According to Duncan, Turner then yelled at Gaffney and Mingo in a threatening manner and the
three started arguing. Duncan heard someone yell, “What you looking at [sic]?” and saw Mingo
and Turner pull out their guns and point them at each other.
Several different accounts exist of what occurred next. According to Duncan, after
someone yelled, “What you looking at [sic],” and Mingo and Turner pulled out guns and pointed
them at each other, Gaffney grabbed Mingo’s gun and ran toward the alley near Calvert and
Collingwood Streets with Mingo.
According to a statement Gaffney later provided police, Turner shot at him first and
Mingo gave Gaffney a nine-millimeter handgun. Gaffney, Mingo, and Deandre then ran through
the alley to Gaffney’s house to get some more guns. Mingo retrieved an AK-47 from the house
for himself, while Deandre gave Gaffney an AK-47. Gaffney, Mingo, and Deandre returned to
the alley between Collingwood and Calvert Streets. Turner was on the porch at 749 Calvert.
Gaffney fired his AK-47 eight times at Turner, and then ran home and called his girlfriend to
come and pick him up.4
According to Mingo’s statement to police, there had been an ongoing fight between
Gaffney and Turner before the date at issue. When Mingo first saw Turner across the street,
while walking with Duncan and Gaffney, he thought that Turner was armed, so he pulled out his
nine-millimeter handgun and held it at his side. Shortly thereafter, Gaffney asked Mingo for the
nine-millimeter, and Mingo gave it to him before running into an alley. Mingo then heard
gunfire and ran to his house where he retrieved an AK-47, which he gave to Gaffney. Gaffney
ran and started firing the AK-47. Mingo, however, ran back into the house to retrieve an “SK”

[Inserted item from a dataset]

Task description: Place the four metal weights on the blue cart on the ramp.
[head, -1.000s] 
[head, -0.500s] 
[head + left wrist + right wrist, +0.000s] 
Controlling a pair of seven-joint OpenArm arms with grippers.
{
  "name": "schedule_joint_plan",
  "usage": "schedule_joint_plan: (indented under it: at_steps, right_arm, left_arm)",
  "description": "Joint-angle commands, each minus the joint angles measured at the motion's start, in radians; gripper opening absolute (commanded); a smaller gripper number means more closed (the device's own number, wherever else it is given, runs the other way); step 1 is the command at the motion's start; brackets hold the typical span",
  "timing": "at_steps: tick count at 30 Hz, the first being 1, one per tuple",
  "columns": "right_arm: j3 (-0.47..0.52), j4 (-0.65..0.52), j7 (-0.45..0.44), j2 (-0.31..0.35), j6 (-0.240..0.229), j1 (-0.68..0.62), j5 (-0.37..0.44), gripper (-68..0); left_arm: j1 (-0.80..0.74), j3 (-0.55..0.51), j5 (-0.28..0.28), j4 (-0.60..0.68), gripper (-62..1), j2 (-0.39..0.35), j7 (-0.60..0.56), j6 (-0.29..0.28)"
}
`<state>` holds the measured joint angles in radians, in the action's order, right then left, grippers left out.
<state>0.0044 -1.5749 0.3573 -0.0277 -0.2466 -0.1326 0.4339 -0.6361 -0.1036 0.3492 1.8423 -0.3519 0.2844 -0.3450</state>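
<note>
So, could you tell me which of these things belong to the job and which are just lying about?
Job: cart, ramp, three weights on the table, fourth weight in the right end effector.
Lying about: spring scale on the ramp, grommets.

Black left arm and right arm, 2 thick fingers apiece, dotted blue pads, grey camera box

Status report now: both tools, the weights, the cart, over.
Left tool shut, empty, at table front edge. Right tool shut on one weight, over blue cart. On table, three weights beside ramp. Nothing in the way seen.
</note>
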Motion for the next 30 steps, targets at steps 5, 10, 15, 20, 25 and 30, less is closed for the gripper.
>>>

and returned to the corner. Mingo denied firing a gun during this entire incident.5
2
Although Mingo was originally charged with first-degree premeditated murder, MCL 750.316,
the court found him guilty, as an aider and abetter, of the lesser offense of second-degree murder
because the killing was not premeditated.
3
No last name was provided.
4
This statement was only admitted against Gaffney.
5
This statement was only admitted against Mingo.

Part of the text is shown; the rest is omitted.